Such patience, such persistency, such painstaking effort as the man put forth for a score of years would have made him master at anything. The public knows nothing of these long years of labor and preparation—it sees only the result, and this result shows such consummate ease and naturalness—all done without effort—that it exclaims, "A genius—the devil guides his hand!" The remark was made of Titian and his wonderful color effects, and then again of Rembrandt with his mysterious limpid shadows—their competitors could not understand it! And so they disposed of the subject by attributing it to a supernatural agency.

Things all men can do and explain are natural; things we can not explain are "supernatural." Progress consists in taking things out of the supernatural pigeonhole and placing them in the natural. As soon as we comprehend the supernatural, we are a bit surprised to find it is perfectly natural.

But the limitations of great men are seen in that when they have acquired the skill to do a difficult thing well, and the public cries, "Genius!" why the genius humors the superstition and begins to allow the impression to get out mysteriously that he "never had a lesson in his life."

Any man who caters to the public is to a great degree spoiled by the public. Actors act off the stage as well as on, falling victims to their trade: their lives are stained by pretense and affectation, just as the dyer's hand is subdued to the medium in which it works.

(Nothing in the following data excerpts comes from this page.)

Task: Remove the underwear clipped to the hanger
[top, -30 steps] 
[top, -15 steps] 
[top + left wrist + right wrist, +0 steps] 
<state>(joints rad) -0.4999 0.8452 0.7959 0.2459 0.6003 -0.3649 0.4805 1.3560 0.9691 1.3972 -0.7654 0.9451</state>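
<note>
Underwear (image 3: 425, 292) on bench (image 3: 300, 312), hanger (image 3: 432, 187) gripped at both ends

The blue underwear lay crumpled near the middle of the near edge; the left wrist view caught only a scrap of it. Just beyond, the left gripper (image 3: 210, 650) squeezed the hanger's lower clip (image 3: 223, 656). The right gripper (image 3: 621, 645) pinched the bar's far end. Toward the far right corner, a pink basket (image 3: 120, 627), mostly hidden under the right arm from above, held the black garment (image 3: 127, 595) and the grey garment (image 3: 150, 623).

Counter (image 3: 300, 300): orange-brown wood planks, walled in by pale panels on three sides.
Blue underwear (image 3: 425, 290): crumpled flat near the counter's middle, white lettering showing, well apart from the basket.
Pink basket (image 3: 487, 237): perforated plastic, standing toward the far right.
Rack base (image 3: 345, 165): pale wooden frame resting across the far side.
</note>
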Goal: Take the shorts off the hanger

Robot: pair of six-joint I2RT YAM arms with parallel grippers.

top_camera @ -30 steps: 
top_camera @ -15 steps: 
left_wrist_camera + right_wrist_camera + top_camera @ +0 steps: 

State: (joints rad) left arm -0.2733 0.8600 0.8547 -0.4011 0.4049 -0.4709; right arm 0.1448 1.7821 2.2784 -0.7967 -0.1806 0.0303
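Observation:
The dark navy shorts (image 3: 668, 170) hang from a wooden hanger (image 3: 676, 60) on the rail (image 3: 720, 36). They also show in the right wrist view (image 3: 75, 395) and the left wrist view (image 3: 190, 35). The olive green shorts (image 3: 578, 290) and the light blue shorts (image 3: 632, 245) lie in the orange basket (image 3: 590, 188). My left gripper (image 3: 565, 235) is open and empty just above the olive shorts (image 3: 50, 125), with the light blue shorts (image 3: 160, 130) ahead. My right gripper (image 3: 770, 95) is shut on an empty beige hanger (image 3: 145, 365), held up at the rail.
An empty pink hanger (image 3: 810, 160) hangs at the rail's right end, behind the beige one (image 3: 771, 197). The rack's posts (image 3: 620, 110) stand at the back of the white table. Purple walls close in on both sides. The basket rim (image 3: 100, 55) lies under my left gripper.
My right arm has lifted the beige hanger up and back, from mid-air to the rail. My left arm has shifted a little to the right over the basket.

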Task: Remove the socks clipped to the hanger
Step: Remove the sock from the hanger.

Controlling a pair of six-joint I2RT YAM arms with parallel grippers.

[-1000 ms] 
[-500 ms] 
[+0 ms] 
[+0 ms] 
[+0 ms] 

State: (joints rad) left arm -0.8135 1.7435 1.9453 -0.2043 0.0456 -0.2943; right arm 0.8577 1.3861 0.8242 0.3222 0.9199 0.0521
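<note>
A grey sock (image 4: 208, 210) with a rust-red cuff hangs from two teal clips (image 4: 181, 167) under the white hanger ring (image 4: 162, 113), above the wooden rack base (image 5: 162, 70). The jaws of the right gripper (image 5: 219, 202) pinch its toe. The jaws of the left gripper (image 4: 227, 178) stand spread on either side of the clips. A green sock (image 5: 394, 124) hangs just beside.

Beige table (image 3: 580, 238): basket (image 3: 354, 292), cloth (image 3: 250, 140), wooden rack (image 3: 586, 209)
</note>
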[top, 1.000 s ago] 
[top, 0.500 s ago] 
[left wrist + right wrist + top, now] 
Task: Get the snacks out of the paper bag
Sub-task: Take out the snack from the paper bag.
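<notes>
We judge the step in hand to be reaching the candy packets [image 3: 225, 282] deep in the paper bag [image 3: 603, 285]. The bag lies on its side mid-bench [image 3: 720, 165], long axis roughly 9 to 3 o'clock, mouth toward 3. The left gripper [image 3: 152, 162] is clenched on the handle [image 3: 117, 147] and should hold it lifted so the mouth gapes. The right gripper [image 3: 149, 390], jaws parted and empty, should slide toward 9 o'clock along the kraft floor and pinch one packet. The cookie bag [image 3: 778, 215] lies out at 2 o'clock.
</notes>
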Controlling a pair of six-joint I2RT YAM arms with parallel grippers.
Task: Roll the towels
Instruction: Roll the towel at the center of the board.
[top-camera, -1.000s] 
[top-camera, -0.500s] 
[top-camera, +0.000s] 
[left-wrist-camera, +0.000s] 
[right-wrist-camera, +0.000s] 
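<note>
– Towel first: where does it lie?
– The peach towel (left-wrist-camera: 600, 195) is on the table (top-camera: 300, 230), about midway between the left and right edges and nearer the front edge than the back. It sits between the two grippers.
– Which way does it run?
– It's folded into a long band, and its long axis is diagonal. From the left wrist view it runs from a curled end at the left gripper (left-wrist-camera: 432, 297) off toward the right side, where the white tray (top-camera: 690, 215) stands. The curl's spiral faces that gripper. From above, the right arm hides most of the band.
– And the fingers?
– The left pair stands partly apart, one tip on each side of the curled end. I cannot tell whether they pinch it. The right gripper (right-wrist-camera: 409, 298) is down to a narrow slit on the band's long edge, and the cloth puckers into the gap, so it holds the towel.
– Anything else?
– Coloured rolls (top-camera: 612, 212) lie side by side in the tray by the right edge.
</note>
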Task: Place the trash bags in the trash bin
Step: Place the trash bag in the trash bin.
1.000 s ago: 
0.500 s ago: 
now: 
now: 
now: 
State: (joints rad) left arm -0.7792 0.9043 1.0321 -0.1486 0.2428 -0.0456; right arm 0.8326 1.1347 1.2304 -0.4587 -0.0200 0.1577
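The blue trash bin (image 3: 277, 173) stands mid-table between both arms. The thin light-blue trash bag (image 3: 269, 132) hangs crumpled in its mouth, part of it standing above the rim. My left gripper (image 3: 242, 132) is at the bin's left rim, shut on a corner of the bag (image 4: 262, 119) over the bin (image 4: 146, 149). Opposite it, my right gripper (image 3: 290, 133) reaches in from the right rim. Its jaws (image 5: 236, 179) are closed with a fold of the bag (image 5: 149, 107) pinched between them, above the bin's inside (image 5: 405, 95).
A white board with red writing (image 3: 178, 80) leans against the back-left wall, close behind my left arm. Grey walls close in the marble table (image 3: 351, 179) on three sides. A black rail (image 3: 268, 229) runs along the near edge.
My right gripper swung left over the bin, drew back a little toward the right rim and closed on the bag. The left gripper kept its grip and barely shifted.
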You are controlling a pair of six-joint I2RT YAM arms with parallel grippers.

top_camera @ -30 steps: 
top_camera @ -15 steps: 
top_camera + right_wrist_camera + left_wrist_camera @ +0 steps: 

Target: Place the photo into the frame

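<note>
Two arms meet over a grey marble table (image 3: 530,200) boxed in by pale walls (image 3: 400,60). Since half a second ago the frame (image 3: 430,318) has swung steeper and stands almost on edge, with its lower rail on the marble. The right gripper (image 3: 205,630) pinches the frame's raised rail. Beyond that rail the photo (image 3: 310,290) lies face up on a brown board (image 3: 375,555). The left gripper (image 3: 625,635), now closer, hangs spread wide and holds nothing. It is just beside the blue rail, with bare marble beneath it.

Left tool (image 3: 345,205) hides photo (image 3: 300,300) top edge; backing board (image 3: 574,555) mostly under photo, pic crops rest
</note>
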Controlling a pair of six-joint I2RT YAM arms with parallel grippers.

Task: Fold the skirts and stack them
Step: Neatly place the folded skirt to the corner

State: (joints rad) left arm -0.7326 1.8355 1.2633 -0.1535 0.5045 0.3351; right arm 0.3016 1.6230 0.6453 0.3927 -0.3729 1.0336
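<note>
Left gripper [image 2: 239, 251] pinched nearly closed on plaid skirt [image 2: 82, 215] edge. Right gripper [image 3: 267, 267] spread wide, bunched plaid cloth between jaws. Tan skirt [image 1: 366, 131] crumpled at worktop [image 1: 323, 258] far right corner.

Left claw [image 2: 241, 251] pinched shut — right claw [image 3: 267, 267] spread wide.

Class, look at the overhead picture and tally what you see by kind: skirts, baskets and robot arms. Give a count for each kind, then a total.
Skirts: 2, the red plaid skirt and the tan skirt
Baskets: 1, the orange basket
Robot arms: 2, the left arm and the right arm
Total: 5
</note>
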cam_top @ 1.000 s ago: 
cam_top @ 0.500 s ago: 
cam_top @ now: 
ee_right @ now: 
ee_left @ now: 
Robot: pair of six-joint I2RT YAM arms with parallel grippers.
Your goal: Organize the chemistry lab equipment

The man of talent who is much before the public poses because his audience wishes him to; one step more and the pose becomes natural—he can not divest himself of it. Paganini by hard work became a consummate player; and then so the dear public should receive its money's worth, he evolved into a consummate poseur—but he was still the Artist.

Ornamental capital

large number of writers have described the appearance and playing of Niccolo Paganini, but none ever did the assignment with the creepy vividness of Heinrich Heine. The rest of this chapter is Heine's. I make the explanation because the passage is so well known that it would be both indiscreet and inexpedient for me to bring my literary jimmy to bear and claim it as my own—much as I would like to.

Says Heinrich Heine:

I believe that only one man has succeeded in putting Paganini's true physiognomy upon paper—a deaf painter, Lyser by name, who, in a frenzy full of genius, has with a few strokes of chalk so well hit the great violinist's head that one is at the same time amused and terrified at the truth of the drawing. "The devil guided my hand," the deaf painter said to me, chuckling mysteriously, and nodding his head with a good-natured irony in the way he generally accompanied his genial witticisms. This painter was, however, a wonderful old fellow; in spite of his deafness he was enthusiastically fond of music, and he knew how, when near enough to the orchestra, to read the music in the musicians' faces, and to judge the more or less skilful execution by the movements of their fingers; indeed, he wrote critiques on the opera for an excellent journal at Hamburg. And yet is that peculiarly wonderful? In the visible symbols of the performance the deaf painter could see the sounds. There are men to whom the sounds themselves are invisible symbols in which they hear colors and forms.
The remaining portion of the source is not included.